Pour renforcer la présence des femmes dans les métiers du numérique (où elles sont aujourd’hui moins de 28%), le gouvernement a présenté mardi 31 janvier le plan « mixité numérique ». Trois ministères – de l’éducation, de l’économie et le ministère des familles, de l’enfance et des droits des femmes – se sont unis pour lancer cette initiative. Ce plan suffira-t-il à inverser la tendance ? Catherine Ladousse, présidente du Cercle InterElles et directrice de la communication de Lenovo, nous donne son éclairage.

 

En juin, vous aviez co-signé une tribune dans le journal Les Echos appelant le gouvernement à agir pour renforcer la présence des femmes dans la tech. Le plan mixité numérique adopté répond-il à vos attentes ?

Avant même ce plan, la réponse qui avait été apportée à notre appel était le lancement de la campagne « Sexisme, pas notre genre ! » en septembre. Cela montrait que la désaffection des jeunes filles pour les études ou les emplois scientifiques était liée aux clichés et aux stéréotypes qu’il faut absolument combattre. Cette deuxième réponse du gouvernement est une bonne chose. Le fait que ces trois femmes ministres s’engagent était vraiment un moment fort. C’est bien d’avoir un plan, c’est une satisfaction, mais il faut que les actions soient appliquées et qu’on mesure les résultats. Est-ce que toutes les mesures mises en œuvre renverseront la tendance ?

 

Le plan recense énormément initiatives qui existaient déjà. Qu’apporte-t-il de nouveau ?

Ce qui est nouveau, c’est de voir trois ministres représentant leur ministère assises à une table de travail pour dire : nous allons travailler ensemble à cette problématique. C’est un véritable engagement politique qui va mettre en commun toutes les initiatives pour obtenir des résultats en terme de mixité. Cette association entre les acteurs publics, les acteurs privés et les associations est inédite. Dans ce secteur, c’est la première fois qu’il y a une telle mobilisation de l’ensemble des acteurs. C’est vraiment réconfortant.

 

Quels résultats concrets attendez-vous de ce plan mixité numérique ?
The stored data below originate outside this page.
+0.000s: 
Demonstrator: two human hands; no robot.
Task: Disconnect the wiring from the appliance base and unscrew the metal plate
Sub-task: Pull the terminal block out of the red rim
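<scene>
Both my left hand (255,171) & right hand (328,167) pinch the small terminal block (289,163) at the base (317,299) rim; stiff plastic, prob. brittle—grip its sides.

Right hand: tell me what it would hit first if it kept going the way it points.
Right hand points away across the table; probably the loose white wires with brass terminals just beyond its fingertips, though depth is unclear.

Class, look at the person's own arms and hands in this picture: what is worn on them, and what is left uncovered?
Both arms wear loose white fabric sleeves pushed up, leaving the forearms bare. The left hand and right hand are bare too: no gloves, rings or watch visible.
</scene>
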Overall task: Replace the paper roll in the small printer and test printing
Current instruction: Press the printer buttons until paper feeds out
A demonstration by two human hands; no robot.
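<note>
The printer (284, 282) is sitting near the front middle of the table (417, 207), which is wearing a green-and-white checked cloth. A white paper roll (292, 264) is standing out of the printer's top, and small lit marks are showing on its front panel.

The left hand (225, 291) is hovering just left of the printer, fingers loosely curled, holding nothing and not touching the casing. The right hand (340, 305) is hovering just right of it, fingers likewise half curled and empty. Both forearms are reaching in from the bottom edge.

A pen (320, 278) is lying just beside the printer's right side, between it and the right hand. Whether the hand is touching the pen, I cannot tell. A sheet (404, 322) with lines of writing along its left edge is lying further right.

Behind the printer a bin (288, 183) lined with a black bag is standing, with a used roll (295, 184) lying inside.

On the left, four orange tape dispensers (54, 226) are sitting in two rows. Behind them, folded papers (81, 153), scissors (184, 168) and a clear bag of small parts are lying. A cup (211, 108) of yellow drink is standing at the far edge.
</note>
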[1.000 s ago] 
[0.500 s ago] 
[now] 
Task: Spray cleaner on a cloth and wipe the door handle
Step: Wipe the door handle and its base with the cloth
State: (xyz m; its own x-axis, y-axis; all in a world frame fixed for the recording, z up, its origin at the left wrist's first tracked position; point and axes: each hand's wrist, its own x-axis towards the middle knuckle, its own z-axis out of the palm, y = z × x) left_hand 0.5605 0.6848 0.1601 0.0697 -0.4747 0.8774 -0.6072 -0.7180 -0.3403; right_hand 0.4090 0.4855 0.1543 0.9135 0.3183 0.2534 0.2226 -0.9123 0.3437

Nous avons deux problématiques. La première, c’est que nous ne progressons pas dans les choix des jeunes filles pour les filières scientifiques et techniques. Nous espérons donc des progrès notamment grâce à des orientations scolaires favorisant ces secteurs, à des référents au niveau universitaire garants de l’égalité femmes-hommes. Mais il ne faut pas oublier que de nombreuses femmes font des carrières formidables dans la technologie sans être ingénieur ou sans avoir un profil technique et scientifique. Le deuxième objectif, c’est de faire en sorte qu’il y ait toute une série de passerelles pour permettre aux jeunes femmes et aux femmes d’intégrer ce secteur. C’est un point essentiel, on le voit avec les initiatives de coding qui permettent à des personnes sans formation scientifique de travailler dans le numérique. A terme, l’objectif est d’atteindre la parité à 50 %, mais si on arrive à dépasser les 30 % c’est un bon début.

 

L’objectif est de renforcer l’équilibre femmes-hommes dans les entreprises numériques, mais aucune mesure contraignante n’est présentée. Les entreprises vont-elles jouer le jeu ?

Dans ce secteur, il y a une vraie bataille de compétitivité. Les entreprises sont toutes en train de se battre pour avoir les meilleurs talents, donc elles ne peuvent pas se priver de 50 % de la population. Nous sommes également tous conscients que la mixité est une source de performance. Aujourd’hui dans les grandes réunions numériques il y a cette prise de conscience que les femmes doivent être plus présentes. Il faut avoir des équipes mixtes en terme de genre, d’âge, de background, d’éducation. Une équipe composée de personnes qui pensent toutes pareil ne peut pas être créative et performante.